## Task
Return the line containing "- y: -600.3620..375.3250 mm" and every line after it through the end of the entries below, with no other lines.

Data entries
----

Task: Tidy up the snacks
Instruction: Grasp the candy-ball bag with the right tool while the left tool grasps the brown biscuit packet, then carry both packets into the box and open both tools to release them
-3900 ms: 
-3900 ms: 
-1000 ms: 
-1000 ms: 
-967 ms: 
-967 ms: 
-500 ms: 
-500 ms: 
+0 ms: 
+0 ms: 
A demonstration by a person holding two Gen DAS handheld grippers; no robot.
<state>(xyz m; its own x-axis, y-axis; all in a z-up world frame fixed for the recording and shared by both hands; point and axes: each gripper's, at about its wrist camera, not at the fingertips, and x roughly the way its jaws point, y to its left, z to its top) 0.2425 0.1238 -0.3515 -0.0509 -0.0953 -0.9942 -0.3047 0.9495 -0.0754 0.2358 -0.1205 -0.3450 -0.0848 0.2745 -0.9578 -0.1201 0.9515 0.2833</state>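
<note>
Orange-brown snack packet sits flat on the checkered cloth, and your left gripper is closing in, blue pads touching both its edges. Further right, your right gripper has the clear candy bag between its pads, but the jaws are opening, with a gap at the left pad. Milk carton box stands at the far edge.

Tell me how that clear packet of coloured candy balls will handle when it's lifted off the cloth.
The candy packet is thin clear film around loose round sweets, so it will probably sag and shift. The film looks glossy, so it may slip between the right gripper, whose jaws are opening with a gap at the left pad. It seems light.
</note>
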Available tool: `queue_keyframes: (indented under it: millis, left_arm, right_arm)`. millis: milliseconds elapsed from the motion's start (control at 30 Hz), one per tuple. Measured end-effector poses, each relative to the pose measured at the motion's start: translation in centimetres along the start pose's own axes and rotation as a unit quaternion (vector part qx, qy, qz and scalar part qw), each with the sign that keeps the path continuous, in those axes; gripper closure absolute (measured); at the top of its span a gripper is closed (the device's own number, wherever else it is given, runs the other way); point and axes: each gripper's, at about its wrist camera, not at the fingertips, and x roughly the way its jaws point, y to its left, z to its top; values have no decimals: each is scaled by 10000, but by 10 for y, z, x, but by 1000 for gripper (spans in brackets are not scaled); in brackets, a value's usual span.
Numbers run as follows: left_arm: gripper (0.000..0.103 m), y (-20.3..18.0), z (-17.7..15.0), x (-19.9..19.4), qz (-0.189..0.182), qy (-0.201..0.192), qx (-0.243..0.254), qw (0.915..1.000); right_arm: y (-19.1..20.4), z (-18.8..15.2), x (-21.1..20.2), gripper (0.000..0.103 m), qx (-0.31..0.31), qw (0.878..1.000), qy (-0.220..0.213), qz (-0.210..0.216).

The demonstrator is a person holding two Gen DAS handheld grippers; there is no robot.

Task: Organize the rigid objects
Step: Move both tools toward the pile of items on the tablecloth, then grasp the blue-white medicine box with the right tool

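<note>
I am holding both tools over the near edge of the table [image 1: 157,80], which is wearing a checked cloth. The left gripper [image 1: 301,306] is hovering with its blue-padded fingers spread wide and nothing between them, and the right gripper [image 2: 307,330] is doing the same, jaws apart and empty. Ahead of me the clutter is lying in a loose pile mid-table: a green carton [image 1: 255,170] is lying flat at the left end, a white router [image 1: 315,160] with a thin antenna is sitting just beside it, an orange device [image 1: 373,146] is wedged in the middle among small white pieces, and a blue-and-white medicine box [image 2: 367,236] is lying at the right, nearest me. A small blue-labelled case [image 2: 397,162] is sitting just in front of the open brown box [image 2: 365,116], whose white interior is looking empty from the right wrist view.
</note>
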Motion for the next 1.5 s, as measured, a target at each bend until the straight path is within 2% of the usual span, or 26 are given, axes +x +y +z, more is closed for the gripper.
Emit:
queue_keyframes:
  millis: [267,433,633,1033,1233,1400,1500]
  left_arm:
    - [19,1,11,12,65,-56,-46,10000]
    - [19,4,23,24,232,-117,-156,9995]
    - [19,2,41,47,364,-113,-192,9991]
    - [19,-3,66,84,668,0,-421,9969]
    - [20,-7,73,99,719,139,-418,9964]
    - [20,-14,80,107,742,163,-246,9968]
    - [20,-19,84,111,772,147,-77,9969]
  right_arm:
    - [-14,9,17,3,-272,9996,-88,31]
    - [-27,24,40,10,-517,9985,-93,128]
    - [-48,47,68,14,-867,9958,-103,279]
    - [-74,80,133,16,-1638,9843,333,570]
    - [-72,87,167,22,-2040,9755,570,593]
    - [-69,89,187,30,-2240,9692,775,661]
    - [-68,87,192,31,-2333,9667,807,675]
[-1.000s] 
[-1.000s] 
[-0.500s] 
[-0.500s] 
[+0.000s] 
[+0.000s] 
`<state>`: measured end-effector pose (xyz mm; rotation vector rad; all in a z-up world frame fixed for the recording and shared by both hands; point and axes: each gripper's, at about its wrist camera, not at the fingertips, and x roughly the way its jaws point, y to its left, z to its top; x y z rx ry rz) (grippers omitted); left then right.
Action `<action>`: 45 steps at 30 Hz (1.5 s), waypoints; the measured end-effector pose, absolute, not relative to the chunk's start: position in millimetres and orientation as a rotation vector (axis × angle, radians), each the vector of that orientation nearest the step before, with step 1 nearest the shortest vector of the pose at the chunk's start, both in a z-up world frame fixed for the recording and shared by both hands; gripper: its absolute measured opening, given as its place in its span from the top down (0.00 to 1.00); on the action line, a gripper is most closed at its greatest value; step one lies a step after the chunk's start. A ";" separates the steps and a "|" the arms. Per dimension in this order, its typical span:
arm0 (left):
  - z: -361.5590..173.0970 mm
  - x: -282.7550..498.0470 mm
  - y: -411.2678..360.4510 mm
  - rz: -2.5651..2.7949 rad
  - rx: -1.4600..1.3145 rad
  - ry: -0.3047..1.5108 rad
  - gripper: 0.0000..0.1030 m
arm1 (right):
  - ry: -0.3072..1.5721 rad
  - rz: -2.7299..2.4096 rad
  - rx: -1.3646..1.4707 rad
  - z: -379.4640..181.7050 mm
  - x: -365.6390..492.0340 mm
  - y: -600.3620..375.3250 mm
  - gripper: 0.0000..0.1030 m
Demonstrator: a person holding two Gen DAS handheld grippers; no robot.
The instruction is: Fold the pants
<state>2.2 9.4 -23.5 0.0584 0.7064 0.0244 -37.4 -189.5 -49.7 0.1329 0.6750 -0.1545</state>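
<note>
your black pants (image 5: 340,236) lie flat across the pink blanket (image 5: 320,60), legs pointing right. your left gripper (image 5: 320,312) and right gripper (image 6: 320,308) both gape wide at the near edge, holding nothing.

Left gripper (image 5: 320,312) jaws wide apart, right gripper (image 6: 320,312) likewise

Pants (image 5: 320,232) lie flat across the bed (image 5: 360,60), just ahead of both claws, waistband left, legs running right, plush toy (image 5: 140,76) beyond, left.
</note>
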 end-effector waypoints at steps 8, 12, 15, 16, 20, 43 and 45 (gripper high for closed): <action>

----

## Answer for this exercise
  - y: -600.3620..375.3250 mm
  - gripper: 0.0000..0.1030 m
Demonstrator: a person holding two Gen DAS handheld grippers; no robot.
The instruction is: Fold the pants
<state>2.2 9.4 -23.5 0.0584 0.7064 0.0244 -37.4 -189.5 -49.7 0.1329 0.6750 -0.1545</state>
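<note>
your black pants (image 5: 340,236) lie flat across the pink blanket (image 5: 320,60), legs pointing right. your left gripper (image 5: 320,312) and right gripper (image 6: 320,308) both gape wide at the near edge, holding nothing.

Left gripper (image 5: 320,312) jaws wide apart, right gripper (image 6: 320,312) likewise

Pants (image 5: 320,232) lie flat across the bed (image 5: 360,60), just ahead of both claws, waistband left, legs running right, plush toy (image 5: 140,76) beyond, left.
</note>
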 end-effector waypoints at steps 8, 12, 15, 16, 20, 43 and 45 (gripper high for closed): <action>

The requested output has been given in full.